Was ehrgeizig als Bundeszentrale gestartet ist, könnte als verbesserte Suchfunktion auf Regierungsseiten enden. Sollte die Suchmaschine bald an den Start gehen und es tatsächlich leichter machen, in den weiten des Regierungsnetzes die passenden Inhalte zu finden, wäre das unter diesen Bedingungen wohl ein kleiner Erfolg. Gemessen am Versprechen der digitalen Aufklärung aber wirkt es wie ein Scheitern.
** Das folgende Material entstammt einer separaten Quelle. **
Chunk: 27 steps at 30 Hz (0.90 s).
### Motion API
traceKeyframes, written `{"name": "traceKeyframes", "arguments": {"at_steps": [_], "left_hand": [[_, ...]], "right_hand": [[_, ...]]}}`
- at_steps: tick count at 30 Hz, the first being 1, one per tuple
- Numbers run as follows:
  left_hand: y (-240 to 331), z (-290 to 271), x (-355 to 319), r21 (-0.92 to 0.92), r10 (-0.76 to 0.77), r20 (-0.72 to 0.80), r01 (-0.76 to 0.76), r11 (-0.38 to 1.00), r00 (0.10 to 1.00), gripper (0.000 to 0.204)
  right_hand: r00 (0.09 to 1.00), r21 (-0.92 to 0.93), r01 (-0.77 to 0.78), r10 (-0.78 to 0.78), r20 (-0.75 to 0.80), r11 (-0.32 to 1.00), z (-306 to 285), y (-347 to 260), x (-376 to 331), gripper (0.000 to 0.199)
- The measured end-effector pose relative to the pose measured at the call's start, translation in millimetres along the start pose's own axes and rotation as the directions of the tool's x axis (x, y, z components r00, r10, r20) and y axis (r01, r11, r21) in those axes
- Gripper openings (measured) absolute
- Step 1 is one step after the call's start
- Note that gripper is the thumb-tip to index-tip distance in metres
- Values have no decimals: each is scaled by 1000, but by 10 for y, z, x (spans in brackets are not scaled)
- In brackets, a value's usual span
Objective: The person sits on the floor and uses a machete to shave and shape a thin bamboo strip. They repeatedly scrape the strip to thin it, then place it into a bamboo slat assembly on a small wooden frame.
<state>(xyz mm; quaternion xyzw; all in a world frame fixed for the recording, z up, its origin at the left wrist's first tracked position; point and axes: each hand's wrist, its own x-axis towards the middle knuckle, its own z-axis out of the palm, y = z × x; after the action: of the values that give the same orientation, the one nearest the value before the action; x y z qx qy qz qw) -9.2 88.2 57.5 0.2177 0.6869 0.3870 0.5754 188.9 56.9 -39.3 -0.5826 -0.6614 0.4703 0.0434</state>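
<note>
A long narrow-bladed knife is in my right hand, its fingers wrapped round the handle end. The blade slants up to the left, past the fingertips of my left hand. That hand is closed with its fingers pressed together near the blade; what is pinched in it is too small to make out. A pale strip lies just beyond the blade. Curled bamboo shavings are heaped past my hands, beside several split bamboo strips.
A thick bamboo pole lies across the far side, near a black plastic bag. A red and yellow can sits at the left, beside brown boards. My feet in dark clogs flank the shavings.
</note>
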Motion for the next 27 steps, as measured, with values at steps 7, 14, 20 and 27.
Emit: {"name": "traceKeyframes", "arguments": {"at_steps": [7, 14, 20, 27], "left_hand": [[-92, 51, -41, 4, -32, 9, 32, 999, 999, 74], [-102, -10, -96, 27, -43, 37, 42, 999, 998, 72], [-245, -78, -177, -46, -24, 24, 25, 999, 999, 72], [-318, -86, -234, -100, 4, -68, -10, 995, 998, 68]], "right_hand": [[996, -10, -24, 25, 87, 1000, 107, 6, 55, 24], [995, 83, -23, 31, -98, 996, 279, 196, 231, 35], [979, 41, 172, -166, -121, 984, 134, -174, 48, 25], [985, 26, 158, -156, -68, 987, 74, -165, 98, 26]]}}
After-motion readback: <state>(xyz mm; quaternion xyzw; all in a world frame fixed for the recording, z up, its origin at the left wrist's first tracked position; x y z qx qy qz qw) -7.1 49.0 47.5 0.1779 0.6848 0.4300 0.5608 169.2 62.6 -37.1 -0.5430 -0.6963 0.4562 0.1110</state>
Sucht man nach Gründen, warum das so ist, verweisen selbst Oppositionspolitiker:innen auf die schwierige Position, in der Bär sich im Funktionsgefüge der Bundesregierung befindet. Die Staatsministerin ist zwar diejenige mit „Digitalisierung“ im Titel, doch tatsächlich laufen die netzpolitischen Fäden bei Kanzleramtschef Helge Braun zusammen. „Machtlos“ sei die Staatsministerin, so Domscheit-Berg. „Sie hat kaum Ausstattung und ist mehr eine Koordinatorin, als dass sie wirklich etwas entscheiden könnte“, bilanziert auch Korkmaz von der SPD. „Das müsste dann die Kanzlerin oder der Kanzleramtschef machen.“
Es bleibt zu hoffen, dass die ursprüngliche Motivation für die Bundeszentrale nicht von diesen Problemen erdrückt wird. Der Bedarf nach digitaler Aufklärung ist nicht verschwunden. Ganz egal, unter welcher URL man sie am Ende finden wird.